=== The data ===

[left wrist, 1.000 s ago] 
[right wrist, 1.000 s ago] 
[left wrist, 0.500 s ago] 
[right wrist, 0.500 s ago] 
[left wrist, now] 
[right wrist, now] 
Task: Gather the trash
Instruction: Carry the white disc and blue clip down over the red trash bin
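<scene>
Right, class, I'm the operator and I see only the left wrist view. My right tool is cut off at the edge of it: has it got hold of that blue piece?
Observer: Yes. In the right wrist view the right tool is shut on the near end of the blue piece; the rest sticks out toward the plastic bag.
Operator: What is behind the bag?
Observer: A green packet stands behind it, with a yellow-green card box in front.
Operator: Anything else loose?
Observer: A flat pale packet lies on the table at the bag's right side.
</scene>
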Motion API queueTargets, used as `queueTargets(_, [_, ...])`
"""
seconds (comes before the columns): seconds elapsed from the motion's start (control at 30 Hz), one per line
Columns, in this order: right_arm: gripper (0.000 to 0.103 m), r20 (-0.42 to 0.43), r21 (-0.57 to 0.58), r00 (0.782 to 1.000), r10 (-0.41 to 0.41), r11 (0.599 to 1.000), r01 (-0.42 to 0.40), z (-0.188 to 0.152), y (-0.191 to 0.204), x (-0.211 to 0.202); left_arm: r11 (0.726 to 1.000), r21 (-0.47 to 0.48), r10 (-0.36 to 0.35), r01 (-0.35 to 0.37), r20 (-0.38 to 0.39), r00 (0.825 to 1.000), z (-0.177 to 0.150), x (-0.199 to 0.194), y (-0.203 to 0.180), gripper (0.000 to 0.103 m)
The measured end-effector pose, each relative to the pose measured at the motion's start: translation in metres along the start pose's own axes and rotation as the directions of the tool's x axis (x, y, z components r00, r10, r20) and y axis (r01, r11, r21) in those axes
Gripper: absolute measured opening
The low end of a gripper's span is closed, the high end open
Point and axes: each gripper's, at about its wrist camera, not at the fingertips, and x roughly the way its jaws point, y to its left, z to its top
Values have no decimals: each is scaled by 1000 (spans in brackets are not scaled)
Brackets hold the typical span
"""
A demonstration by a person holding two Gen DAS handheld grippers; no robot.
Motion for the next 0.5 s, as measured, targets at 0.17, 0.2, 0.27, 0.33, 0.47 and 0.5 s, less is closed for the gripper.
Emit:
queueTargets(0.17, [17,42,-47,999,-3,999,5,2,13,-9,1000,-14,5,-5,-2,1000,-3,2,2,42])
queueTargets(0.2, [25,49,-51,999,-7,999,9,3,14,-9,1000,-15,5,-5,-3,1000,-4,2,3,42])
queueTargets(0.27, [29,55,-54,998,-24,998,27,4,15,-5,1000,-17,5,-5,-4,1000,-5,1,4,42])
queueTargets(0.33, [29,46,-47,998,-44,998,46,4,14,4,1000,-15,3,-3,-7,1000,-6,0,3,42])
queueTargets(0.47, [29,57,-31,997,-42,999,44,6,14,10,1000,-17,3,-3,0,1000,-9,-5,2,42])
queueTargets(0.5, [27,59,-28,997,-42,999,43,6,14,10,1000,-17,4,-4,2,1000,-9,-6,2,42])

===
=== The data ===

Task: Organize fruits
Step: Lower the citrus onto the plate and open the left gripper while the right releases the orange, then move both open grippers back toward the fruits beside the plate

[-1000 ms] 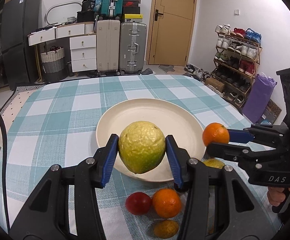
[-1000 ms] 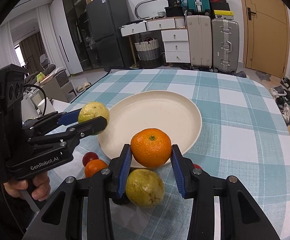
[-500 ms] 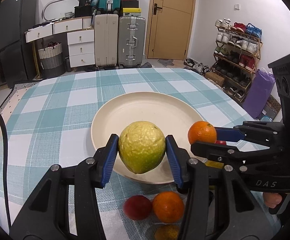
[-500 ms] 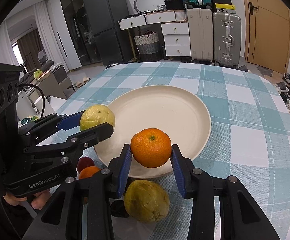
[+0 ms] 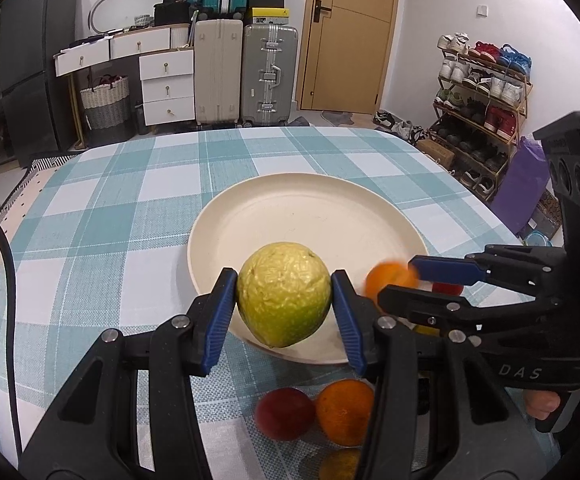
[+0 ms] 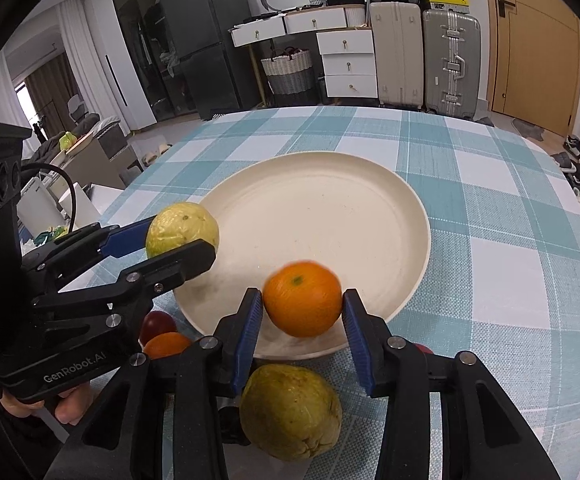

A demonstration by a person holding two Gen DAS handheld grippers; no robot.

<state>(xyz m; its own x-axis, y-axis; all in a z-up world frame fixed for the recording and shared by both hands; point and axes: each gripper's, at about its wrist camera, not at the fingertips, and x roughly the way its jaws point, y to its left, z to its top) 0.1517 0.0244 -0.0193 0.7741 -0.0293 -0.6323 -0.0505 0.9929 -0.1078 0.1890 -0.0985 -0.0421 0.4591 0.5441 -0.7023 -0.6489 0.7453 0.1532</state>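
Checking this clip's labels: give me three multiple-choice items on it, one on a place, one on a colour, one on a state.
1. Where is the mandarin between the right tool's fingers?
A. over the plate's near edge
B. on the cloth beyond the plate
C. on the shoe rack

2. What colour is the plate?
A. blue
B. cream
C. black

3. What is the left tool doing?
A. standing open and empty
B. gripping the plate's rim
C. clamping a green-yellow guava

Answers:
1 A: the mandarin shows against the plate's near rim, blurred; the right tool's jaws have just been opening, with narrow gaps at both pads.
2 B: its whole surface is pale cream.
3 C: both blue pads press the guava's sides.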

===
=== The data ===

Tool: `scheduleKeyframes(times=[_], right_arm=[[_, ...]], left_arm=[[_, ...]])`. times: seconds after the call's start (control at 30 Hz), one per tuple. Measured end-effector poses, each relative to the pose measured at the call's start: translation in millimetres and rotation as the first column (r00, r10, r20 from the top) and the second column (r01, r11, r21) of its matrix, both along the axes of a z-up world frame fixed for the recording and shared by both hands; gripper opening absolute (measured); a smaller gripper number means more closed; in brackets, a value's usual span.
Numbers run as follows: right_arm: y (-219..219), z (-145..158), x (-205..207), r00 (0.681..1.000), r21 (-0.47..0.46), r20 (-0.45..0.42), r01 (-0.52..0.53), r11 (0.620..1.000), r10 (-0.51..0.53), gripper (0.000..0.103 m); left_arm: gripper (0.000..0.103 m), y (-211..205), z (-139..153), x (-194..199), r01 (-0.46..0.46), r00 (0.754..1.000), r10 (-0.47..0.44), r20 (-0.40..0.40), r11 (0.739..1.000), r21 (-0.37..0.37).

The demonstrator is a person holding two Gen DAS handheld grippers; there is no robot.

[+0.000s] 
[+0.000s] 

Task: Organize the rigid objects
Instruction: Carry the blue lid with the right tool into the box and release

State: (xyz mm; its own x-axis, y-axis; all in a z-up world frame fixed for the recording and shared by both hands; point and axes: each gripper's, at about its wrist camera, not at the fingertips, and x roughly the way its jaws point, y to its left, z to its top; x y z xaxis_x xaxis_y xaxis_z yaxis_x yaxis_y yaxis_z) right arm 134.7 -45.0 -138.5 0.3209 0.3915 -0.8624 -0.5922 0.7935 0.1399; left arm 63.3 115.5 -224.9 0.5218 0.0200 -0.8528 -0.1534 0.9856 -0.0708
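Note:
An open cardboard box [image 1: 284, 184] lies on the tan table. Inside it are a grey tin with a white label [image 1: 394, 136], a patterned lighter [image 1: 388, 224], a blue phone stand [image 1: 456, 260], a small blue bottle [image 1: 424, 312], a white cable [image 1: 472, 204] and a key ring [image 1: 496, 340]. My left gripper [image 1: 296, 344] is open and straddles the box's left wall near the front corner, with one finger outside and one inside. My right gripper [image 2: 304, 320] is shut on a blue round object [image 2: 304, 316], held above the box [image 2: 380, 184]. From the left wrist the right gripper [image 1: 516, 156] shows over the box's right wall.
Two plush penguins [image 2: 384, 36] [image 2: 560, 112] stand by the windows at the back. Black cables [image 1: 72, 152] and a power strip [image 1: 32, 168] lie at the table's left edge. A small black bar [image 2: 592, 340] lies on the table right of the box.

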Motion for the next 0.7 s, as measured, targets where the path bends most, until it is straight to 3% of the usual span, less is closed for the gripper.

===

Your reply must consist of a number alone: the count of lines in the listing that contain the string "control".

* _Completed exercise_:
2